The Tech - Online EditionMIT's oldest and largest
newspaper & the first
newspaper published
on the web
Boston Weather: 39.0°F | Overcast

Wilmut Shares Insights Regarding 'Dolly' and Cloning

By Orli G. Bahcall
Staff Reporter

Ian Wilmut, famed for cloning the sheep "Dolly", gave a lecture entitled "The Role of Nuclear Transfer in Biology" on Tuesday in 10-250.

Wilmut and colleagues announced the successful cloning of a sheep from an adult cell earlier this year on Feb. 23.

Wilmut discussed the scientific breakthroughs that allowed his group at the Roslin Institute in Scotland to be the first to successfully clone an animal from a single cell of an adult mammal.

Wilmut's group made use of a relatively new technology termed "somatic cell nuclear transfer."

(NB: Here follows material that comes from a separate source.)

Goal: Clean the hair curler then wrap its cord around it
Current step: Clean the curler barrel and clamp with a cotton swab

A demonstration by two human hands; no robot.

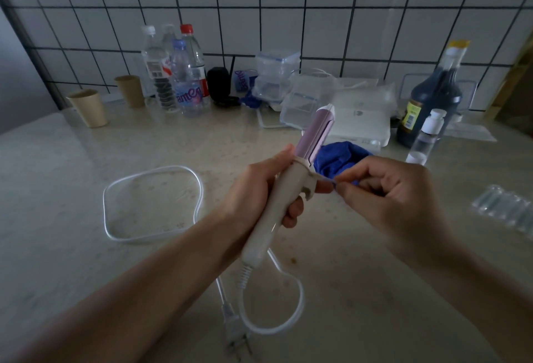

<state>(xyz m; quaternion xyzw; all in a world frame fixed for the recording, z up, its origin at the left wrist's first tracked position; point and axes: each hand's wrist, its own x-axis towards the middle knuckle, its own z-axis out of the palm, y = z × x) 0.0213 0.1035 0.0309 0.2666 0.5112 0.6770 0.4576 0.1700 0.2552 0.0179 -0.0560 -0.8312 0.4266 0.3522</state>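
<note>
My left hand [259, 186] grips the white handle of the hair curler [277, 198], whose pink barrel [314, 134] points up and away. My right hand [386, 189] pinches a corner of the blue cloth [337, 157] against the curler's clamp lever, just right of the handle. Most of the cloth bunches behind the curler on the counter. The white cord [155, 204] runs from the handle's base, loops on the counter at left and below, and ends at the plug [235, 331] near the bottom edge.
Several water bottles [176, 74] and two beige cups [88, 107] stand at the back left. Clear plastic boxes [300, 97], a white box [360, 120], a dark bottle [432, 97] and a small clear bottle [427, 137] are at the back right. A strip of clear vials [504, 212] lies right.
</note>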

Wilmut's successful cloning of a sheep, using donor nuclei of a mammary cell of an adult sheep presented an affront to the accepted notions that differentiated cells had lost the potential to give rise to all the cells in a full animal.

Cloning research was initiated at the Roslin Institute in pursuit of better means of agriculture production, Wilmut said. This technology could be used "to produce groups of genetically identical animals" to provide for more uniform quality and efficient production, he said.

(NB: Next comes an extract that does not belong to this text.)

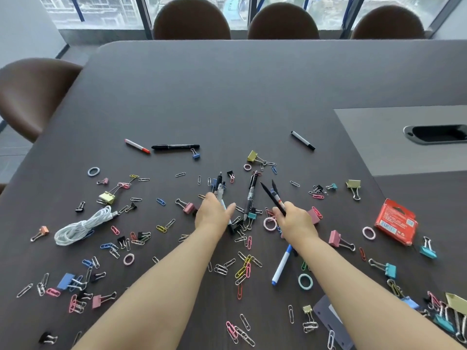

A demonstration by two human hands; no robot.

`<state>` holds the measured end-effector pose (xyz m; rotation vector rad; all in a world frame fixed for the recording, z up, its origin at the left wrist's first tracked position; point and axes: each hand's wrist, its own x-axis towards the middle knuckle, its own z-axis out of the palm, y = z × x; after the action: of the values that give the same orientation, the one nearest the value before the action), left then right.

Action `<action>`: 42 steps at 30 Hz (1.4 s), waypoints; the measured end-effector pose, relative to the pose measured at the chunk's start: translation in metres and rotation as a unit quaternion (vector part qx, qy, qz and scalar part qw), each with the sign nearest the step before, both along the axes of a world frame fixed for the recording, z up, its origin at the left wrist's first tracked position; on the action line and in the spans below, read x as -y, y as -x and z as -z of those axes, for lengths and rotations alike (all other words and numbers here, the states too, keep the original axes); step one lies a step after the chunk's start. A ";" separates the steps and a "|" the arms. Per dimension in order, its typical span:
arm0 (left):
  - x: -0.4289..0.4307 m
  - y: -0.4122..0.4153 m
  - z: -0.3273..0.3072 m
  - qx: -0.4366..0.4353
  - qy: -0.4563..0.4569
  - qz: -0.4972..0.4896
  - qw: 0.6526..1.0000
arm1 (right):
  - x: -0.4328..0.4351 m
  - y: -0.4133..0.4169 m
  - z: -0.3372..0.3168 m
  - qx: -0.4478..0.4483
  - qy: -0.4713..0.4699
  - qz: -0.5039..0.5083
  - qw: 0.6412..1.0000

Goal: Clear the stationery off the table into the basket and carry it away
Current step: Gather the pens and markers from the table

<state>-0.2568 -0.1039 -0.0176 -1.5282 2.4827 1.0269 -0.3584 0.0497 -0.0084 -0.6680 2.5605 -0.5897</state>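
Note:
Stationery lies scattered across the dark table (227, 97): several paper clips, binder clips and rubber rings. My right hand (295, 221) grips two black pens (274, 198) that point up and away. My left hand (214, 212) lies over a small bundle of pens (219, 185), its fingers curled around them and the thumb spread to the right. Between the hands lies a black gel pen (252, 190). A blue whiteboard marker (281, 265) lies under my right forearm. A red-tipped marker (137, 146), a black marker (175, 147) and a black-capped marker (302, 140) lie farther away. No basket is in view.
A coiled white cable (80, 227) lies at the left. A red cardboard box (396, 222) sits at the right. A grey plastic piece (331, 322) lies at the front right edge. A grey panel with a cable slot (434, 133) is inset at the right. Brown chairs (192, 20) surround the table.

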 end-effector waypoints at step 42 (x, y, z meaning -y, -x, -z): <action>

Idea of cloning humans examined

Wilmut also addressed the numerous social and ethical implications of his research.

Wilmut raised several scenarios in which cloning human beings might be useful. While initial cloning experiments were performed on sheep, more interesting possibilities arise in applying this technology to humans, he said.

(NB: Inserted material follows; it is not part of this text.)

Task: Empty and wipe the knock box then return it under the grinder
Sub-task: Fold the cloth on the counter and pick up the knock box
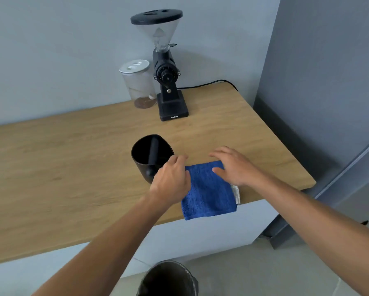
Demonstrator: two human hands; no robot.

Using cloning to overcome infertility, "to recover lost relatives," to circumvent mitochondrial diseases transmitted from mother to daughter, and to create "selected children" were among the possibilities opened by human cloning, Wilmut said.

One could envision that parents would want to clone famed movie stars to raise as their own, he said. Parents would not, however, "get the exact human copy that they were looking for," because of environmental determinants, he said.

Wilmut raised objections to the use of cloning technology to produce selected children. "We should treat each child as an individual but this would be saying I want you to be like this other person,'" he said.

Technology aids medical research

This cloning technology could also further biomedical research by using sheep as models in the study of disease, Wilmut said.

For example, to study the inherited disorder cystic fibrosis, researchers could modify the sheep's copy of the gene found mutated in human CF patients, he said. This would provide a new CFmodel which could be used for physiological studies, drug development, and possibly gene therapy, Wilmut said.

Cloning technology could also be applied to treat human beings, by using cell-based therapies, Wilmut said. One example of a proposed treatment would involve taking cells from a patient, correcting the genetic defect, and subsequently transferring the corrected cells back into the patient as needed, he said.

Using germline therapy, one could also aim to treat diseases in the context of a full human being, Wilmut said. This would involve directly changing the genetic composition of a pre-embryo cell, he said.

There is a "slippery slope in contemplating changing [the genetics of] human beings," Wilmut said. "We do not understand enough about the nature of relations between genes and where would we draw the line?"